PROMPT
For each line of the data below, test for "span". Report only the number of lines that pass.

DATA TO USE
•••

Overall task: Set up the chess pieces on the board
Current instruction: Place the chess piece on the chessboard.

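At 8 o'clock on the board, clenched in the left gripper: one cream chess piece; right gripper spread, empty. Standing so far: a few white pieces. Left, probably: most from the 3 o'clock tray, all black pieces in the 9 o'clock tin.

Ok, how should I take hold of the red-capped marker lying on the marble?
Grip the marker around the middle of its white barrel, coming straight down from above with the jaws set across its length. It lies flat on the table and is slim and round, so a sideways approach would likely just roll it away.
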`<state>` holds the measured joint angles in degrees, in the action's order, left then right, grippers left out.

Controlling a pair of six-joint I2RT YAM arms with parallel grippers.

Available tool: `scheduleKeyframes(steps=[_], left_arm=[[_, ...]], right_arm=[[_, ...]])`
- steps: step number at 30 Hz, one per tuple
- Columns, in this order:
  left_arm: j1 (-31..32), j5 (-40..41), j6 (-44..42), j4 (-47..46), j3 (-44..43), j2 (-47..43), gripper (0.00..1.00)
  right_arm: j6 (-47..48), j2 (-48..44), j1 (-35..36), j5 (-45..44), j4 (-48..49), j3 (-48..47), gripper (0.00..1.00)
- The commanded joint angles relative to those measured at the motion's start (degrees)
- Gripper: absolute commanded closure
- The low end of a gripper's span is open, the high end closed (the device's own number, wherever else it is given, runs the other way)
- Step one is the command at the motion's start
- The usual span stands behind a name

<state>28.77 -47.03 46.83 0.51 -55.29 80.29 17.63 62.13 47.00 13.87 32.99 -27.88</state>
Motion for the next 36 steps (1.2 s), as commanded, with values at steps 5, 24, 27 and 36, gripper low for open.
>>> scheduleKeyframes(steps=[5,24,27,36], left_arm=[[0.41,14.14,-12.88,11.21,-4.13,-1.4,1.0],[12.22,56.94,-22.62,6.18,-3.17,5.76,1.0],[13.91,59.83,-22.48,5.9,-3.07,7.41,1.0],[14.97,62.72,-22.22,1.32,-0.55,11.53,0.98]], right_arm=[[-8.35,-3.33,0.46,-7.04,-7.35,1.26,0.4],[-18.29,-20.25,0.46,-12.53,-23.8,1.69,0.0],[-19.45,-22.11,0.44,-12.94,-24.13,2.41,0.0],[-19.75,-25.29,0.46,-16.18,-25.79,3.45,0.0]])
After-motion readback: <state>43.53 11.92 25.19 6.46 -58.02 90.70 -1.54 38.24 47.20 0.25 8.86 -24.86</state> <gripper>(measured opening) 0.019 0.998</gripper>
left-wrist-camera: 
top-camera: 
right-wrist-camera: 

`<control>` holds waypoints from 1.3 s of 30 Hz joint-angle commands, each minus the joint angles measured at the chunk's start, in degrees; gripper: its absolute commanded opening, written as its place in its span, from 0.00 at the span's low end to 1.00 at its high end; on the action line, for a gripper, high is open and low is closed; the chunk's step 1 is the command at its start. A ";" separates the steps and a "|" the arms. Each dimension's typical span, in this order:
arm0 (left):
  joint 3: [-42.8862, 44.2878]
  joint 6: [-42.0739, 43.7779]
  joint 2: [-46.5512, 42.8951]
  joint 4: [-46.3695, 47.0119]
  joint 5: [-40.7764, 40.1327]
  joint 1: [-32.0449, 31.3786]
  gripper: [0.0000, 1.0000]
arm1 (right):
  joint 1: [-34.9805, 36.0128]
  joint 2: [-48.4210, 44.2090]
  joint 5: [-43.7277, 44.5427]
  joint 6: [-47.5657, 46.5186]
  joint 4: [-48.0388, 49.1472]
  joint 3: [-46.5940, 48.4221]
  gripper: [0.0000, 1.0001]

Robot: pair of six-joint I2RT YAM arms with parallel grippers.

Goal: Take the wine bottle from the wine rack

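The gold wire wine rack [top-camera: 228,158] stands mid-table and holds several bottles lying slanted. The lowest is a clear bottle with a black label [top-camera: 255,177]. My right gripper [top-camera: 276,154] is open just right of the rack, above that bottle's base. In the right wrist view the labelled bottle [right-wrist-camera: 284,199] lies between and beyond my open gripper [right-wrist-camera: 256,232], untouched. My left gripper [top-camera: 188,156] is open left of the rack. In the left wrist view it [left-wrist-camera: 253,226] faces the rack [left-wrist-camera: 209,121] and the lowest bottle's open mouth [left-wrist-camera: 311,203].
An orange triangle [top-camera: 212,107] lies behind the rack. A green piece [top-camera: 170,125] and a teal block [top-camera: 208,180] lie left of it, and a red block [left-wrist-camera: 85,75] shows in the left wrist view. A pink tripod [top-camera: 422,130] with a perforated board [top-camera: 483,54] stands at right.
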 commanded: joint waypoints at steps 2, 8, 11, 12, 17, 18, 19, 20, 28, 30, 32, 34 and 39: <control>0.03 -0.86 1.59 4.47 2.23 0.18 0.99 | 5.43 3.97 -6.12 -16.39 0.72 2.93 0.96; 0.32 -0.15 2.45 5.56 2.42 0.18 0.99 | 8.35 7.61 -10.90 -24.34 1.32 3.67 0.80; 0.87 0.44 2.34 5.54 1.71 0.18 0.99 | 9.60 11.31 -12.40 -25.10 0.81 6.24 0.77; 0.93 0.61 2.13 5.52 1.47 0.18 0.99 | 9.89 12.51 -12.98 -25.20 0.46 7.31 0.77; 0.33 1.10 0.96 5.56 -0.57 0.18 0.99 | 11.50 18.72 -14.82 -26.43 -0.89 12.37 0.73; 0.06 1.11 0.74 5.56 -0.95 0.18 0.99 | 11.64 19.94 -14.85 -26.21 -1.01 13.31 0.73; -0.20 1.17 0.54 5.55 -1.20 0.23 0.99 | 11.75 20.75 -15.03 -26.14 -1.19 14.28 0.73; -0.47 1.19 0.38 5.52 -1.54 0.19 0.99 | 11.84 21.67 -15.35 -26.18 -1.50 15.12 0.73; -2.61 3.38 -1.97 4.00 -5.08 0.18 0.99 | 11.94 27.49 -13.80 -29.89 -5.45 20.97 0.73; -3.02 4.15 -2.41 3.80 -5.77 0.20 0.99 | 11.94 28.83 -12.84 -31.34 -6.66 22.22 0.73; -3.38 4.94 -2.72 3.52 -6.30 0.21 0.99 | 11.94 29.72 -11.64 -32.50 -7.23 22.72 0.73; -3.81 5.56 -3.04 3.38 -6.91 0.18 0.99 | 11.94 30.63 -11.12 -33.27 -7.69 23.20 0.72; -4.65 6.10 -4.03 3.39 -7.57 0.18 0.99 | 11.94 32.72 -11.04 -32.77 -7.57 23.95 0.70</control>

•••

WORKED SOLUTION
3